Y el trabajo también. 
Se complementan. Se neutralizan. Cuando sales de la oficina estás deseando llegar a casa y olvidarte del compañero pesado que lleva toda la tarde incordiando. Pero el lunes, después del fin de semana, estás deseando mandar a tu hijo al colegio y que te deje un poco en paz y concentrarte en esas cosas de adultos. 

Solo espero que ni lo uno ni lo otro, ni poder formar un familia ni tener un puesto de trabajo, acaben convirtiéndose en un lujo en España...  

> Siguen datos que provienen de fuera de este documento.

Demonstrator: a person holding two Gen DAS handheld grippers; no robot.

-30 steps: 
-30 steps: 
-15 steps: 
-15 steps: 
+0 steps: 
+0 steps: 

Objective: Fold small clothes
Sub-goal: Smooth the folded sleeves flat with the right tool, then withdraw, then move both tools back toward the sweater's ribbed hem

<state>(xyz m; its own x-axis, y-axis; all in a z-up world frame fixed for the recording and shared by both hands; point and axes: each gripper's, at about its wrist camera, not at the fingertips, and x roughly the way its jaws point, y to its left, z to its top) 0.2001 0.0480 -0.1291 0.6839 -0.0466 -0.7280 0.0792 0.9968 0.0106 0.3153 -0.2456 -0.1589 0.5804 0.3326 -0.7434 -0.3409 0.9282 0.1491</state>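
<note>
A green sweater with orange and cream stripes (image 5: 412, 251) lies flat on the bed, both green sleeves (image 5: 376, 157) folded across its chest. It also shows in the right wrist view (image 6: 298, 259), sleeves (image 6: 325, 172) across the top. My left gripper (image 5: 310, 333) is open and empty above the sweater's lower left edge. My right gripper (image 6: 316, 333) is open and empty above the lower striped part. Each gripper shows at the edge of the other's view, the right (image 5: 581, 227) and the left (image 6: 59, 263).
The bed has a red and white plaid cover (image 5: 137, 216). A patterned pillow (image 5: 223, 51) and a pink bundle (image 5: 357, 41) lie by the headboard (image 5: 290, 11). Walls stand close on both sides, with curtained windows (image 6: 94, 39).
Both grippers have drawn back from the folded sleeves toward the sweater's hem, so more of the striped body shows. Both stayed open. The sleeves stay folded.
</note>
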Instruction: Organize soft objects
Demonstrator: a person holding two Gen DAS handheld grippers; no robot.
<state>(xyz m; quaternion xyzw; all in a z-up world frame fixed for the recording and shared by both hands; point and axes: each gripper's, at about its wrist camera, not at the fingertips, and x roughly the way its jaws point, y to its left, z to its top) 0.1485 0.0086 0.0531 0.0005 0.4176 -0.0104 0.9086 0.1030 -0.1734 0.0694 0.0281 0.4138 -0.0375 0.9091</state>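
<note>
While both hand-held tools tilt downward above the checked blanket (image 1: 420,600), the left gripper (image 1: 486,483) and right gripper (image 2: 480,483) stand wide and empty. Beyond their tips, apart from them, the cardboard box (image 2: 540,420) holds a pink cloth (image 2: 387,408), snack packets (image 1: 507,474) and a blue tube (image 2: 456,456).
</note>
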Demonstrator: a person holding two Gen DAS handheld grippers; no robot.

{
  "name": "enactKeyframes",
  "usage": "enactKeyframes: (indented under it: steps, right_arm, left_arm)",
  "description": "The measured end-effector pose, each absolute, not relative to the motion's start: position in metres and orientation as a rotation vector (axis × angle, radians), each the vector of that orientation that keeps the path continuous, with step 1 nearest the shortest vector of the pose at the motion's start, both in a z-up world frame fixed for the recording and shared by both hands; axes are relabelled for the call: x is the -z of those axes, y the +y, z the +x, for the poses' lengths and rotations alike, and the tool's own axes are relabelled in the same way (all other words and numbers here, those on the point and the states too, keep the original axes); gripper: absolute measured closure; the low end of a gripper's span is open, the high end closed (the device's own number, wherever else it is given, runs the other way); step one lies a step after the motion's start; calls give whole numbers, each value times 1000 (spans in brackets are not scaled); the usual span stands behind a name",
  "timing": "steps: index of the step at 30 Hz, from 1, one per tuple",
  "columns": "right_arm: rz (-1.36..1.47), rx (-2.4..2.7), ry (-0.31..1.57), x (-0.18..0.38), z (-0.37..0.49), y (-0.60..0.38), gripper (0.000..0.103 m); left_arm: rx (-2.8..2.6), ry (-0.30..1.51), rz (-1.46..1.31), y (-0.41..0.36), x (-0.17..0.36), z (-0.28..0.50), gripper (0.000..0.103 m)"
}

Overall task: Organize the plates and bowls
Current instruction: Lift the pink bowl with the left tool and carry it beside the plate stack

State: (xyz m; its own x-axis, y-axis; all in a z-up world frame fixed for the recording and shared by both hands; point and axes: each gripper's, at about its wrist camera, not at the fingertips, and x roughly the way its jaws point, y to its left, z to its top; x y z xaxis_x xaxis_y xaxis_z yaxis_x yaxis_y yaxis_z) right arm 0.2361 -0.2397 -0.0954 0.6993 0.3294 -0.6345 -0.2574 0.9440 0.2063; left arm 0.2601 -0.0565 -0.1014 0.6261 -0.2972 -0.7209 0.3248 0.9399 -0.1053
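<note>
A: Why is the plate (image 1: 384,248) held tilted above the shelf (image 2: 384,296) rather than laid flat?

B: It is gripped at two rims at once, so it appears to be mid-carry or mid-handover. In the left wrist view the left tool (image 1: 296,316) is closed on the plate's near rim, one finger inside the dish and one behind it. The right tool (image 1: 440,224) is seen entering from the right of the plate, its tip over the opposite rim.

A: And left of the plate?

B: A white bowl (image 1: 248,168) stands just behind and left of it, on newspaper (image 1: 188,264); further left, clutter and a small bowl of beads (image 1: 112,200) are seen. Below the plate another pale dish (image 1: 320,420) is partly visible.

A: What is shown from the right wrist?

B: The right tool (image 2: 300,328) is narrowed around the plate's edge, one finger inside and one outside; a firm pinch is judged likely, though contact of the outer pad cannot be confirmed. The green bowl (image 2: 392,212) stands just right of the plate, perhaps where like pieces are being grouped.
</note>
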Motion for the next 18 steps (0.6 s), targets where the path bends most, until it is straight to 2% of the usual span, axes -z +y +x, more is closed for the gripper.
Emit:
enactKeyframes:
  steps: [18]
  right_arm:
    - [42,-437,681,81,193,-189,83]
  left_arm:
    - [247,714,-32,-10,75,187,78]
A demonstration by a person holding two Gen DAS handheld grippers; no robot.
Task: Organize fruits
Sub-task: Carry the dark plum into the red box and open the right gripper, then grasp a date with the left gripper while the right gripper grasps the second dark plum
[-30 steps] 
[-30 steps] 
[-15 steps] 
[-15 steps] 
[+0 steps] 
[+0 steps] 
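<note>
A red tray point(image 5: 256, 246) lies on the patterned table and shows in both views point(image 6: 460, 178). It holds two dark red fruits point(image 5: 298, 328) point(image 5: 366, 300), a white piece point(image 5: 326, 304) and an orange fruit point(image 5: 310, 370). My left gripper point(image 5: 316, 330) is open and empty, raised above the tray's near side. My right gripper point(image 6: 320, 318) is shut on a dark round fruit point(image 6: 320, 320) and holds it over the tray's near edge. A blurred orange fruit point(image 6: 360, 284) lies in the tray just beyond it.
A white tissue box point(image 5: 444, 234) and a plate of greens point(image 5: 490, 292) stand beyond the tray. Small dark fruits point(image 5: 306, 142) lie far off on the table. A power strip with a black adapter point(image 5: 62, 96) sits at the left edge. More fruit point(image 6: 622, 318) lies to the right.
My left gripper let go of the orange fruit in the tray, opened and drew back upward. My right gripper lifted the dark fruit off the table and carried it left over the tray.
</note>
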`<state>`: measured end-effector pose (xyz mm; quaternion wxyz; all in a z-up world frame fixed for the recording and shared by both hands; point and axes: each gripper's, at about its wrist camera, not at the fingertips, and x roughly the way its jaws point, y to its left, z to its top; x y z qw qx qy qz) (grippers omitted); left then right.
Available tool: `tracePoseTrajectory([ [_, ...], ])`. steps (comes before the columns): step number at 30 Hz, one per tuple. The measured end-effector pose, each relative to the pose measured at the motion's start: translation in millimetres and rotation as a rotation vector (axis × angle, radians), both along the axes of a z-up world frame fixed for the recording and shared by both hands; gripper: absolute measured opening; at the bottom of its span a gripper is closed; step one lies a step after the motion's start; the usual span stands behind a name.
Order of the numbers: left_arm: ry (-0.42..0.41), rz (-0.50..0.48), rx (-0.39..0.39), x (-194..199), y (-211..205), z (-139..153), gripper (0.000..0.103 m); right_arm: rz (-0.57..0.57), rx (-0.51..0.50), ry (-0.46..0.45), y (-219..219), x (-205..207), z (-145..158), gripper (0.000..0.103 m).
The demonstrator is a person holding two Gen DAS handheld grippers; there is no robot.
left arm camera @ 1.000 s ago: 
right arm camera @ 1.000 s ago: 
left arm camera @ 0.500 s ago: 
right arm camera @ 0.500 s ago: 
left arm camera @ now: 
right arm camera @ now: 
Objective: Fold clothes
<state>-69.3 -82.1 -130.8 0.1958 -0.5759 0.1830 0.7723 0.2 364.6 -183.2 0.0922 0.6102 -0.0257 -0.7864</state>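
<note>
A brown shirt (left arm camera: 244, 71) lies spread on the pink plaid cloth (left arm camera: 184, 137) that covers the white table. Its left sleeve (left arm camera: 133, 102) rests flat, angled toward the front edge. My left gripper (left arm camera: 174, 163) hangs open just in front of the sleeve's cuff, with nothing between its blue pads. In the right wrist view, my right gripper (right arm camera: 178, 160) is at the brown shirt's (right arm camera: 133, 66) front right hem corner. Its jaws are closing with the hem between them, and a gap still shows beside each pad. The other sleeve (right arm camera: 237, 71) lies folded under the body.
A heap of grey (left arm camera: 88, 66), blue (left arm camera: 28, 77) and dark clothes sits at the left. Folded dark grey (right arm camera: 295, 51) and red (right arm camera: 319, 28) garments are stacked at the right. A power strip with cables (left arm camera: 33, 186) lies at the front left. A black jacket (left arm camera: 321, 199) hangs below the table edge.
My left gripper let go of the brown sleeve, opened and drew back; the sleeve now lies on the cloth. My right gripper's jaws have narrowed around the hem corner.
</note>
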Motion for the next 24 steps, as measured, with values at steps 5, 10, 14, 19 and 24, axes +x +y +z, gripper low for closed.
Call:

miércoles, 9 de noviembre de 2016

MADRID PROLETARIAT STADT



Sales del metro y te encuentras en otro planeta, y eso que es un barrio relativamente céntrico. Bloques y bloques de pisos de cuatro alturas, todos idénticos, pintados de color sucio, calles estrechas atestadas de coches, de vez en cuando alguna acacia mustia rodeada de basura, apenas hay tiendas y las que hay tienen las lunas sucias. Una peluquería, una tapicería, un taller. Las aceras están desiertas, pero la ropa tendida flota al viento delante de todas las ventanas. Preguntamos en un bar por una calle con nombre de virgen. El tipo que nos contesta está medio desdentado, tiene las uñas rotas. Detrás del Lidl, dice. Subimos por un callejón maloliente con las baldosas rotas. Aquí arriba continúa el mismo patrón constructivo, pero las viviendas se levantan entre parterres resecos según un plano que parece absolutamente caprichoso. En perpendicular, en horizontal, orientadas al norte y al sur, al este y al oeste. Los números tampoco siguen ningún orden lógico. Parece imposible encontrar el portal. Además, sobre los hierbajos se amontonan los coches obstruyendo el paso.
Paramos a una anciana con un carrito.
“Cuando llegué del pueblo en los años 60, las casas no tenían ni números. Una prima mía vivía dos calles más allá y siempre me perdía cuando iba a verla”.
¿Es un barrio tranquilo?, inquiere mi amiga, que está buscando un piso económico.
“A ver, yo crié aquí a mis cuatro hijos sin problema. Aunque ahora hay muchos extranjeros. Pero si pagan la renta y no molestan...”.
El apartamento que visitamos tiene techos bajos, un patio oscuro y tres dormitorios en 50 metros. Los tabiques parecen de pladur. Salimos de allí enseguida con sensación de claustrofobia.

La siguiente parada es en otro distrito. El barrio es más céntrico y las casas más variadas. Pero también de pésima calidad. Esta vez el piso es de 45 metros cuadrados, con salón, cocina, dos dormitorios, baño y balcón. Está atestado de objetos y de personas. Tres ancianos y un joven. Hay fotos de bodas, bautizos y comuniones por todas partes. Como altarcillos. Los muebles se amontonan unos junto a otros, las personas también. Una vieja en una butaca junto a una camilla junto a un viejo junto a la tele. Y cuando digo junto, quiero decir junto. El chico nos dice que el piso tiene muchas posibilidades.
“Yo hacía los deberes en el balcón. Este es un barrio obrero. De los años 60. Tranquilo”.

Pienso cómo debió de ser esa emigración brutal de los 60, cuando el campo se despobló y sus gentes se fueron a Madrid a vivir en cuchitriles.
Pienso qué arquitectos diseñaron esos bloques infames. Esas calles retorcidas. Esos pisos en los que sabían que alojarían a familias numerosas en menos de cincuenta metros. Madrid está construida sobre el sudor de muchos labradores. Se lo digo a mi amiga y me contesta que va a buscar un piso moderno en las afueras. Construido sobre el sudor de alguna hipoteca.